### [EXCERPTED DATA]

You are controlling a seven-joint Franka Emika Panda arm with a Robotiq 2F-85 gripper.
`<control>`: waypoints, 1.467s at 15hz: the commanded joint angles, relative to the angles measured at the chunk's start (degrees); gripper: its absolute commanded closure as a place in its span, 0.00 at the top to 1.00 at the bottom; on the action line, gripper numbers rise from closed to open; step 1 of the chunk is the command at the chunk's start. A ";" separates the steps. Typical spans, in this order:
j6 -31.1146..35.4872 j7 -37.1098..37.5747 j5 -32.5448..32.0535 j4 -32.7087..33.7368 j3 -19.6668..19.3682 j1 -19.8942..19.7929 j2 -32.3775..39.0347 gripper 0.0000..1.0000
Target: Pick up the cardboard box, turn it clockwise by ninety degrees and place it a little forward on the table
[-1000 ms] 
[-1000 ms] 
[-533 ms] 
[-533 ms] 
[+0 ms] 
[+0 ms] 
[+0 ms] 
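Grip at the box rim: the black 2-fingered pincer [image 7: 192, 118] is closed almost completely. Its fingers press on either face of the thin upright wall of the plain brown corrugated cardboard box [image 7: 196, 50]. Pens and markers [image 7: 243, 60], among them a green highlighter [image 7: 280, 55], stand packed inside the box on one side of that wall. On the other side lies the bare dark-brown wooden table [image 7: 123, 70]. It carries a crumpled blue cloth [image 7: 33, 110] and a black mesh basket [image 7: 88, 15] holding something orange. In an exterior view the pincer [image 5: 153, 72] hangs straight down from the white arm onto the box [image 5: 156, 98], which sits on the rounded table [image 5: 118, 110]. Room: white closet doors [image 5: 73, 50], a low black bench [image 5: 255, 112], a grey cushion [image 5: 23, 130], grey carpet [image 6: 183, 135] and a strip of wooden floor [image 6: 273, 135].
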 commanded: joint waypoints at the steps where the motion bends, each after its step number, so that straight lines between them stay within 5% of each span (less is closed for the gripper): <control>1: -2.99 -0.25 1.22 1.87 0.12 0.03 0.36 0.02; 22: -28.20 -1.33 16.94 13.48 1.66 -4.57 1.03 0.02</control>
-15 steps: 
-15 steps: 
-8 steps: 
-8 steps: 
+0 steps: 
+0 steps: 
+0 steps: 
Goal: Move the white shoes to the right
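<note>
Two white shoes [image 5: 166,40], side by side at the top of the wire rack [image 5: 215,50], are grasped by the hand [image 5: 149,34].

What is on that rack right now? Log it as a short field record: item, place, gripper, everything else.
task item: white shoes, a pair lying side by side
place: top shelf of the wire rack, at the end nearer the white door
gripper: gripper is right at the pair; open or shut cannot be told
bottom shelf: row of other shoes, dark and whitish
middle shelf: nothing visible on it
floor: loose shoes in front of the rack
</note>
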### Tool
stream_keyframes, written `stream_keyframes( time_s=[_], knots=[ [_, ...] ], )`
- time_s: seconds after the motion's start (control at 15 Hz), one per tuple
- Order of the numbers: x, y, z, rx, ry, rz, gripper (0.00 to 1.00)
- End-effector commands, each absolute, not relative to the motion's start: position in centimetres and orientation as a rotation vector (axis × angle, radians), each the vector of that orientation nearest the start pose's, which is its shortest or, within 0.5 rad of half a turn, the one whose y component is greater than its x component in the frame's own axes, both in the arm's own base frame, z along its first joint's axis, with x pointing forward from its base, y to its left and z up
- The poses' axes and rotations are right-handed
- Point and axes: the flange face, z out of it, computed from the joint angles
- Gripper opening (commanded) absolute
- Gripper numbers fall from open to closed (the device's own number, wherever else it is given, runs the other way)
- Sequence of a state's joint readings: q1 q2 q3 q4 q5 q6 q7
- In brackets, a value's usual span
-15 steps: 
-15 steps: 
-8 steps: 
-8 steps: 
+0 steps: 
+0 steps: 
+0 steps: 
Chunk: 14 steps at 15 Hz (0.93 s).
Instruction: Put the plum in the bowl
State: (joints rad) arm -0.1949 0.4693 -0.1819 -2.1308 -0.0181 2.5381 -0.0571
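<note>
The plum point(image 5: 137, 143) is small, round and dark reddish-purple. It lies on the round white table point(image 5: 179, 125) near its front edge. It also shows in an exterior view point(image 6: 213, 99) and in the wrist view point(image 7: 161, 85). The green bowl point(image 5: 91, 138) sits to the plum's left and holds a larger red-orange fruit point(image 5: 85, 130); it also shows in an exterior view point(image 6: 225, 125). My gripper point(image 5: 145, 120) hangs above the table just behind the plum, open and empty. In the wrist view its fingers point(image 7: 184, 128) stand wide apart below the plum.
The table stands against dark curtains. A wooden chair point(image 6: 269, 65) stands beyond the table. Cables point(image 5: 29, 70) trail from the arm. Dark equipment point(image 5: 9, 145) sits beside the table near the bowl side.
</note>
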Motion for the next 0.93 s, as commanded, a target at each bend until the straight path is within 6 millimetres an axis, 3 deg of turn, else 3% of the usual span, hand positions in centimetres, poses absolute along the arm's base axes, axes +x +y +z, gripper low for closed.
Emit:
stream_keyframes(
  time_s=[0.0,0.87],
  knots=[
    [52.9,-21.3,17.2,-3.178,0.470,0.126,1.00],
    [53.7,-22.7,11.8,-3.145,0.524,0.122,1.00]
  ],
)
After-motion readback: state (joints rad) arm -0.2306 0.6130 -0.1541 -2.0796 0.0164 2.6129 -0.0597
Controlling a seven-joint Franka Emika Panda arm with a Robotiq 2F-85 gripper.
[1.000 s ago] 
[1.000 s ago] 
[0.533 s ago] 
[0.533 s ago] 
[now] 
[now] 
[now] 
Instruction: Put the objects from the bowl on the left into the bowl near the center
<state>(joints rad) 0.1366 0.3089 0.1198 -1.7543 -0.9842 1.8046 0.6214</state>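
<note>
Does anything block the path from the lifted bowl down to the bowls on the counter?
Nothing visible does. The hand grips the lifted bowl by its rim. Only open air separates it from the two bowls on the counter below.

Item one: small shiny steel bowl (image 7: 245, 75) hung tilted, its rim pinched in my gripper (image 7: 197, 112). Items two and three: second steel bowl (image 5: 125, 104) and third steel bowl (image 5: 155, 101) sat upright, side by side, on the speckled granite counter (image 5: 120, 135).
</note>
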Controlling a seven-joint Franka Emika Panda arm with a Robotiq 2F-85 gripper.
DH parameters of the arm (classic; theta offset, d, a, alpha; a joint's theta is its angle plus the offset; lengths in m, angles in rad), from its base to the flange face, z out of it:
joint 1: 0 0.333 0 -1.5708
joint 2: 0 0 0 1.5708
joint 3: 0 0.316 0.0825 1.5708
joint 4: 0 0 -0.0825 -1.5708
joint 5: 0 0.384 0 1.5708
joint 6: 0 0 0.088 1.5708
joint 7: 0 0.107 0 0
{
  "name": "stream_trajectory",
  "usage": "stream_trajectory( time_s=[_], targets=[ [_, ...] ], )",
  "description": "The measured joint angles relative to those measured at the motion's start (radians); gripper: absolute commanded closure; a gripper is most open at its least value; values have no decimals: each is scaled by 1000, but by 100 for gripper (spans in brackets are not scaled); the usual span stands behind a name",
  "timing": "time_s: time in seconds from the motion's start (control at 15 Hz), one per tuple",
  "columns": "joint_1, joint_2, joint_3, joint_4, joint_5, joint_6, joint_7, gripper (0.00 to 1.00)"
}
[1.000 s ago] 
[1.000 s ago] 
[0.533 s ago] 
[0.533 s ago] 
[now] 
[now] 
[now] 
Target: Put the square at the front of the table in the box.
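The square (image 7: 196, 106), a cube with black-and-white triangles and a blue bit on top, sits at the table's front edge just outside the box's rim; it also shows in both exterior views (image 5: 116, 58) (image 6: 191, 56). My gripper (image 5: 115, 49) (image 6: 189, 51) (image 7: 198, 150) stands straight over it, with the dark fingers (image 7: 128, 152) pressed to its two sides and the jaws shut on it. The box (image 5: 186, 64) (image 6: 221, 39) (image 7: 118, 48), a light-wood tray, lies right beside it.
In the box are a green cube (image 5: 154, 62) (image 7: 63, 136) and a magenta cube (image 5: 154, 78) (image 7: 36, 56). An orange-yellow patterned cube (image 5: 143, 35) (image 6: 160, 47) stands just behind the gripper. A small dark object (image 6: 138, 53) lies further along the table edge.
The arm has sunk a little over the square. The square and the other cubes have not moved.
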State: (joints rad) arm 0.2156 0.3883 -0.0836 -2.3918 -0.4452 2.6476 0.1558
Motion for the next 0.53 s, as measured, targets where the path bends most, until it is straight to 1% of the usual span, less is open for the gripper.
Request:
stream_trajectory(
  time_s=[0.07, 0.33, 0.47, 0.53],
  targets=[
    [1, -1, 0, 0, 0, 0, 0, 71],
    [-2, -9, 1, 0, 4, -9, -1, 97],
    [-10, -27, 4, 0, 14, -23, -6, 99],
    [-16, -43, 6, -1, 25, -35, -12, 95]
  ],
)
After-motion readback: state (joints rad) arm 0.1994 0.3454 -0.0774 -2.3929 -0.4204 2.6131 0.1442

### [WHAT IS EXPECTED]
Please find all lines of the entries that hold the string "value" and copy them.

### [YOUR RESPONSE]
- In brackets, a value's usual span
  "description": "The measured joint angles relative to those measured at the motion's start (radians); gripper: absolute commanded closure; a gripper is most open at its least value; values have no decimals: each is scaled by 1000, but by 100 for gripper (spans in brackets are not scaled); the usual span stands behind a name",

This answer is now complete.